Transcribe the listing verbatim. Do not carry over any pictures.
···
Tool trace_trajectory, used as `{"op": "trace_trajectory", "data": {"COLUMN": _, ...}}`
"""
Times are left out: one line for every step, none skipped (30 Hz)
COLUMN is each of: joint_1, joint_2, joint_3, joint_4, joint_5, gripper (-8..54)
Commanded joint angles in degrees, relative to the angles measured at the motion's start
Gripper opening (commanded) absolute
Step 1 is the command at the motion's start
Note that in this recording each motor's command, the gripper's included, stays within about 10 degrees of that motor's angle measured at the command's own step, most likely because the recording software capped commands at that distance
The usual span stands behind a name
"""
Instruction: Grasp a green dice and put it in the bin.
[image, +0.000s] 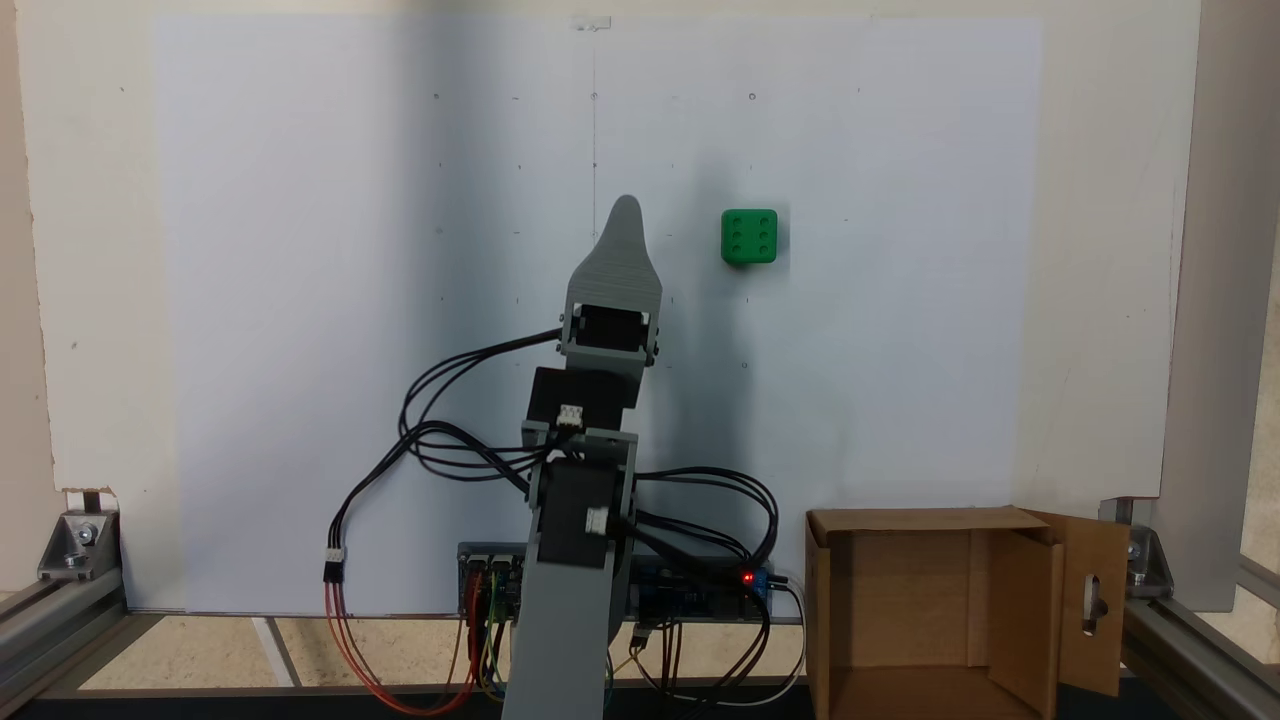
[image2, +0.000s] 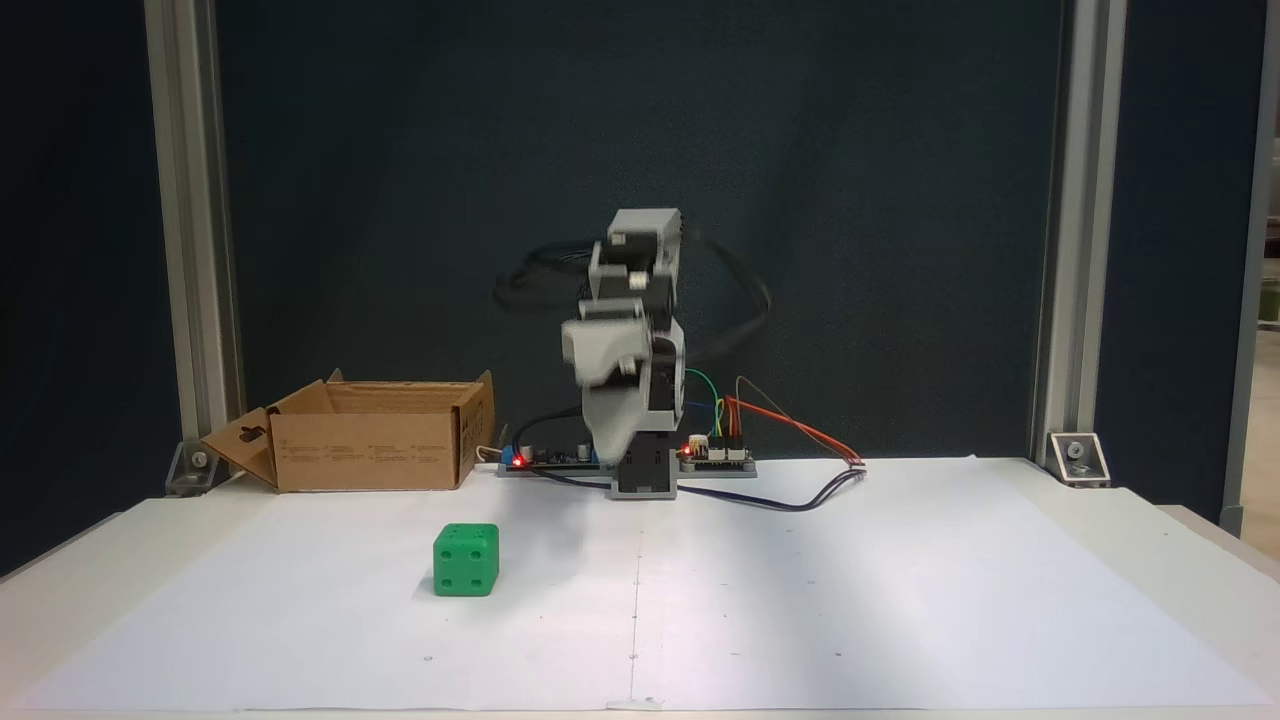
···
SOLUTION TO THIS PROBLEM:
Tool trace_trajectory, used as `{"op": "trace_trajectory", "data": {"COLUMN": _, ...}}`
"""
Times are left out: one line for every step, none skipped (30 Hz)
COLUMN is each of: joint_1, joint_2, joint_3, joint_4, joint_5, gripper (-8..54)
Commanded joint angles in degrees, relative to the angles measured at the motion's start
Gripper opening (commanded) absolute
Step 1 is the command at the motion's start
Note that in this recording each motor's command, the gripper's included, stays within about 10 degrees of that motor's angle measured at the command's own step, most likely because the recording software capped commands at that distance
The usual span stands behind a name
"""
Instruction: Grasp a green dice and put it in the bin.
[image, +0.000s] 
[image2, +0.000s] 

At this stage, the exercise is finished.